The results are equally troubling when looking at the identity of Christ as the God-man. On the statement, “Jesus is the first and greatest being created by God,” 57% of the American population agrees with this heretical statement. Evangelicals fared worse. An overwhelming majority of 78% of American evangelicals would be considered Arians and would have been condemned at the Council of Nicaea in 325.

In addition to exploring the survey’s results regarding evangelicals, there is also revealing data regarding age groups.

Millennials and Culture

In No Place for Truth, Wells writes, “Culture is laden with values, many of which work to rearrange the substance of faith.” Consider the results of Millennials (ages 18–34) on the two statements regarding homosexuality and gender identity. On the statement, “Gender identity is a matter of choice,” 38% of the general population agrees. But when you look at Millennials that number increases to 45%. Regarding this statement, “The Bible’s condemnation of homosexual behavior doesn’t apply today,” 44% of the general population agrees. When you look at Millennials, the number climbs to 51%.

A teen recently told me that his coworkers consisted of two openly gay young men and one transgender individual, along with two Muslims, and two others who celebrate Satanic holidays—and all this in a workplace of roughly a dozen. The culture millennials are coming of age in is very different from that of those who are over the age of thirty-four. Sadly, this culture’s values are serving to rearrange the beliefs of Millennials.

Across the Pond

For the first time, the survey was also conducted in the UK this year in partnership with ComRes. There is much to be learned here, as well. One initial observation from the data is the great number of those who say, “I don’t know.” When you look at the US findings, the “I don’t know” column typically hovers between ten and fifteen percent. In the UK, the same results spike to a consistent one-third. One-third of the population of the UK does not have a view on matters of eternal consequence.

These observations only scratch the surface. The website offers a summary of key findings and the data explorer, which allows you to set filters to see what various subgroups believe. The uses of this site and data are legion.
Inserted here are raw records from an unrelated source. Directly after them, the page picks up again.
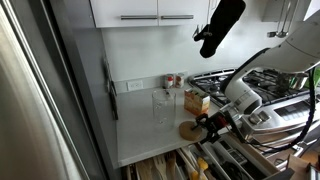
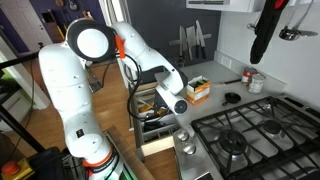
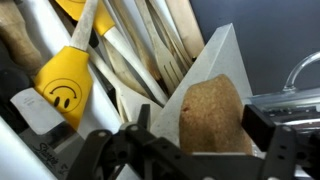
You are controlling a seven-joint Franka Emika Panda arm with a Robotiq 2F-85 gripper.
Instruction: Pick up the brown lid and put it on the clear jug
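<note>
In an exterior view I look from beside a steel panel (image 1: 40,95) along the white counter (image 1: 140,125) toward the stove (image 1: 275,95), at middling range. In an exterior view from behind the arm (image 2: 85,85) I face across the burners. Both share the orange carton (image 1: 197,101) (and the open drawer (image 2: 157,146)). The wrist view sits very close, looking down on the counter's corner and the brown lid (image 3: 212,115).

your white, rounded panda arm (image 2: 70,90) shows a black joint cap (image 2: 92,42), an orange band (image 2: 118,45), dark cabling (image 2: 128,72) and a black gripper (image 3: 195,150) at its tip.
</note>
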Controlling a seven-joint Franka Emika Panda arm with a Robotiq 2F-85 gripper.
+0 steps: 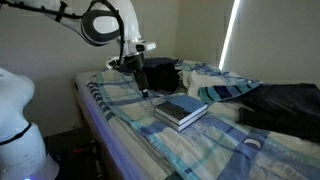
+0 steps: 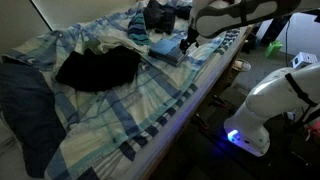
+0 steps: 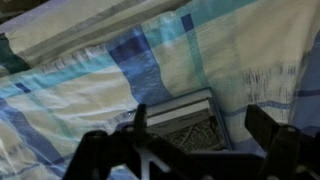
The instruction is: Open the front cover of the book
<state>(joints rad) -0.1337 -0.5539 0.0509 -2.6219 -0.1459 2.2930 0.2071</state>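
Book place: book point(image 1: 181, 111) lies shut on the plaid blanket point(image 1: 120, 120), middle of an exterior view, front cover point(image 1: 184, 104) on top.
Arm tip: gripper point(image 1: 142, 88) hangs just up-left of it.
Clothes: dark clothes point(image 2: 97, 68) left of middle in an exterior view; book point(image 2: 166, 52) top middle.
Wrist view: fingers point(image 3: 268, 128) spread wide, book point(image 3: 190, 125) low middle between them.

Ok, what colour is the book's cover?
Dark blue-grey; the book shows best in an exterior view.
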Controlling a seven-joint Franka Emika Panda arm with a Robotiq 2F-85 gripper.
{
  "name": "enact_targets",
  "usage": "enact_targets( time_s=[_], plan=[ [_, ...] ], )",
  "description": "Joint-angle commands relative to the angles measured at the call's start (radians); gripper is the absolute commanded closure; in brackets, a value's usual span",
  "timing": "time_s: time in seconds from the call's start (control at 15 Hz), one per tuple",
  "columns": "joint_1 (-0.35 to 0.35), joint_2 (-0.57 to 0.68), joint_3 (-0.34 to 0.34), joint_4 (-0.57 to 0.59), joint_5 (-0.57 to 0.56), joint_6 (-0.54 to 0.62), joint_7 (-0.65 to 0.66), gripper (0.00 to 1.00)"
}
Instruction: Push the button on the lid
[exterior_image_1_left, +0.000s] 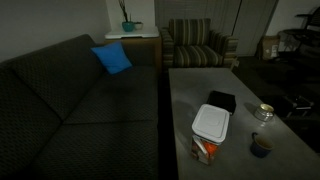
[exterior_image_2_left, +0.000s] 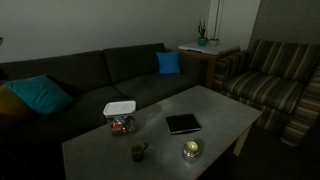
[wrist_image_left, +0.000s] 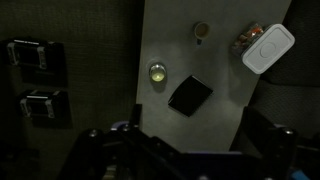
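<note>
The white rounded-square lid (exterior_image_1_left: 211, 121) tops a small clear container showing orange (exterior_image_1_left: 205, 148) near the table's edge by the sofa. It shows in both exterior views (exterior_image_2_left: 119, 108) and at the upper right of the wrist view (wrist_image_left: 268, 48). A button on it is too small to make out. My gripper (wrist_image_left: 195, 140) shows only in the wrist view as dark fingers at the bottom. It is high above the table, far from the lid, with its fingers apart and nothing between them.
On the grey table (exterior_image_1_left: 190, 85) lie a flat black square object (wrist_image_left: 189, 96), a dark mug (wrist_image_left: 201, 31) and a glass candle jar (wrist_image_left: 158, 72). A dark sofa (exterior_image_1_left: 70, 100) with a blue cushion (exterior_image_1_left: 112, 58) runs alongside. A striped armchair (exterior_image_2_left: 275, 80) stands at the table's end.
</note>
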Motion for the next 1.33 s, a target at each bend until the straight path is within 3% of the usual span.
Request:
enact_targets(
  time_s=[0.0,0.53,0.6,1.27],
  plan=[
    [0.017,0.003,0.019,-0.017,0.015,-0.004,-0.049,0.0],
    [0.1,0.006,0.028,-0.041,0.088,-0.044,-0.186,0.0],
    [0.08,0.001,0.043,-0.04,0.054,-0.017,-0.122,0.0],
    [0.13,0.058,0.061,-0.044,0.097,0.016,-0.194,0.0]
  ],
)
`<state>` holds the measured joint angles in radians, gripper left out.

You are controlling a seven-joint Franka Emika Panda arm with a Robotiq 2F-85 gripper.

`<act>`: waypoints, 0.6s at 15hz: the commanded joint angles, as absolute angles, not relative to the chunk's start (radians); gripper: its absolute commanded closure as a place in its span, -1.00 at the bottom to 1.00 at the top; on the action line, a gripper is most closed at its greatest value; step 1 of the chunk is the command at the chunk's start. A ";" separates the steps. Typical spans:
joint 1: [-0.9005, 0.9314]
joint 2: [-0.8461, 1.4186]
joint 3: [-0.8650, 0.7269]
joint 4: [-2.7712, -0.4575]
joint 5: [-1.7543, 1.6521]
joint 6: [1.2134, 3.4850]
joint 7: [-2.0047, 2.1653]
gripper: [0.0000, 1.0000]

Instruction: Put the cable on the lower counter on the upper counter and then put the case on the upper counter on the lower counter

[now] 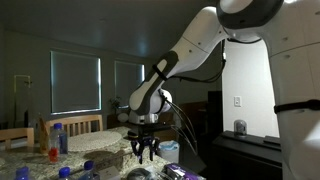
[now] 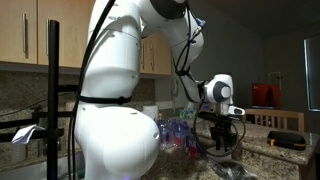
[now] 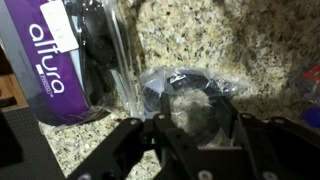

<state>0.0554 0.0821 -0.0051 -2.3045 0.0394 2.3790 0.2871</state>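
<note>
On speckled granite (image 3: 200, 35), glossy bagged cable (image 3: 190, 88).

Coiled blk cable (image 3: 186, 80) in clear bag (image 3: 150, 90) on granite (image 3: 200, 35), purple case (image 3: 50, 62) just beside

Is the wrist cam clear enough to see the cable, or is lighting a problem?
Wrist view: the cable, in its bag, lies in the shadow of the claw, the plastic glints, and the claw is out of focus. Both exterior views: dim, with the white arm overexposed.
</note>
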 commanded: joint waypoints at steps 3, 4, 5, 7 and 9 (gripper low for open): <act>0.103 0.099 0.021 -2.460 -0.182 2.655 0.437 -0.92; 0.112 0.107 0.020 -2.478 -0.196 2.707 0.466 -0.97; 0.119 0.116 0.019 -2.490 -0.190 2.755 0.487 -1.00; 0.134 0.134 0.006 -2.505 -0.180 2.858 0.538 -1.00; 0.157 0.149 -0.030 -2.495 -0.220 2.939 0.609 -1.00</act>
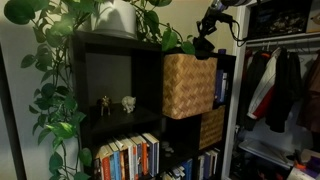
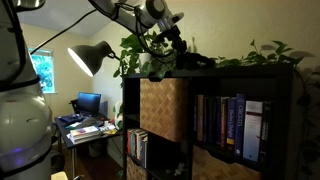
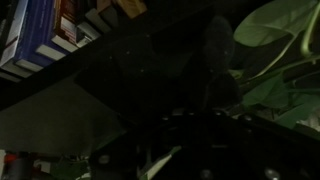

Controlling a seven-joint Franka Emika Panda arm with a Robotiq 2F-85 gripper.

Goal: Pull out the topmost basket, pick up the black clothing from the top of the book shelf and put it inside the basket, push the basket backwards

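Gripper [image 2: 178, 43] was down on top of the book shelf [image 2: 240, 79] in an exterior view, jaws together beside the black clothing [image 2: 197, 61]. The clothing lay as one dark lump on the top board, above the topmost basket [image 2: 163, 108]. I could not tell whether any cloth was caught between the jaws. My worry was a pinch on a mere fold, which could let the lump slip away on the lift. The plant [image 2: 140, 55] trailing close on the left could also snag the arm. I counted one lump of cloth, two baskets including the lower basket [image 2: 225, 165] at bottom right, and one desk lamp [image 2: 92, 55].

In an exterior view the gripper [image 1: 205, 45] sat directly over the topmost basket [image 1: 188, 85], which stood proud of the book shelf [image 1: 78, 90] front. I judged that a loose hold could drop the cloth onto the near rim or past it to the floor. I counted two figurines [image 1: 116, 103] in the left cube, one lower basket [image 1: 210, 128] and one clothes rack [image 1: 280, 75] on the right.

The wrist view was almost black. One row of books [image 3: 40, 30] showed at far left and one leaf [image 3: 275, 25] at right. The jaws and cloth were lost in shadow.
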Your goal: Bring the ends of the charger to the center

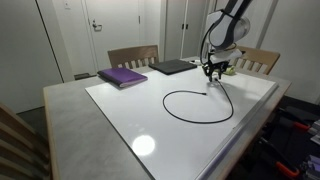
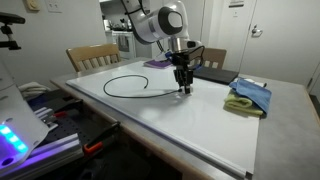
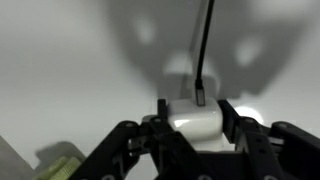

David Wells wrote No Place for Truth for a reason. He wasn’t finger-wagging. Instead, he was hoping the church would take note. He was hoping that the church would be the church and recommit to the task of making disciples. Many did pay attention to what he said. The book had an impact. Now twenty-five years later we have new data to consider. That data should lead us to take stock of our own theological beliefs. It should steel our commitment to proclaiming, defending, and contending for the truth. The State of Theology survey reveals how much we need the church to be a place for truth.